Motley’s Law: From Beauty Queen to Defence Lawyer in Afghanistan
Kimberley Motley left her husband and three kids behind in the United States and headed to Kabul, Afghanistan, to become the only foreign lawyer, not to mention the only woman, to work in Afghan courts.
In light of the recent chain of events in Afghanistan, beginning with foreign forces announcing withdrawal following a deal between the US and the Taliban, and culminating in the Taliban taking over Afghanistan, we revisit the 2015 documentary Motley’s Law.
Motley’s Law follows the story of Kimberley Motley. Motley is an American human rights lawyer who went to Afghanistan in 2008 to work for the Justice Sector Support program, a legal capacity building program for the Afghan government.
At the time, Motley had never travelled outside of the United States before, but left her husband and three children behind to work in Kabul, with the intention of using the money from her new job to pay off her student debt and help her family move out of crime-ridden Milwaukee, where she had grown up, and move to North Carolina.

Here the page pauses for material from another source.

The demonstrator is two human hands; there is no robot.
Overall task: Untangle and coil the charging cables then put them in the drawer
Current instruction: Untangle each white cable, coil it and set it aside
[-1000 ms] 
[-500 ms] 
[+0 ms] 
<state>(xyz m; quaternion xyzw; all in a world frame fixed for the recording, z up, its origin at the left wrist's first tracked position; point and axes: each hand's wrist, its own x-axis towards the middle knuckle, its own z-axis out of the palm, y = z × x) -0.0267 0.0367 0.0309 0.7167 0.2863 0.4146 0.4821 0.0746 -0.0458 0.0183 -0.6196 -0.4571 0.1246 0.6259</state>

Her experience living in bad neighbourhoods would later help her navigate Afghanistan, quipping “I grew up in a bad neighbourhood, and Kabul is just another bad neighbourhood.”
During Motley’s time in Afghanistan, she experienced the first-hand horrors of living in a war-torn country. The film opens with Motley returning to her part-time home in Afghanistan, asking her driver Khadir and her assistant Khalil why they are afraid to go near the building, only to discover that a grenade had been thrown through her window while she was away.
However, Motley refuses to let herself be shaken, saying “I can’t let this stuff affect me. Because I’m going to keep doing this. I might change up some things, but I’m not going to stop doing this.”
In an extreme juxtaposition, the film cuts between Motley’s chilling reality in Afghanistan and her home life in Wisconsin, where she’s a soccer mom who takes her kids for ice cream and helps her daughter pick colleges.
In Afghanistan, home to one of the most conservative and male-dominated legal systems in the world, she defends her clients as the only female lawyer in the room, leads tribal councils of men, and nonchalantly accepts the fact that bombings happen on streets that she just walked on.
Following the state of the recent collapse in Afghanistan, Motley has spoken out about how no matter what we may see through news coverage of the country’s collapse, the reality on the ground for women under Taliban rule will be far worse.
While it may be difficult to imagine a reality worse than people being trampled to death at Kabul Airport as thousands of people try to flee Afghanistan, Motley explains that “We’re seeing in real-time the erasure of women from society in Afghanistan,” where women’s faces in public spaces are being painted over, and women will need a male escort to be seen in public or risk violent punishment.
Motley is particularly angered by President Biden’s handling of the withdrawal because of the work she and others had done to help establish a justice system and rule of law, as shown in Motley’s Law.
She also intends to go back to Afghanistan as soon as possible, despite the conditions, stating that “I have more work to do now there than ever.”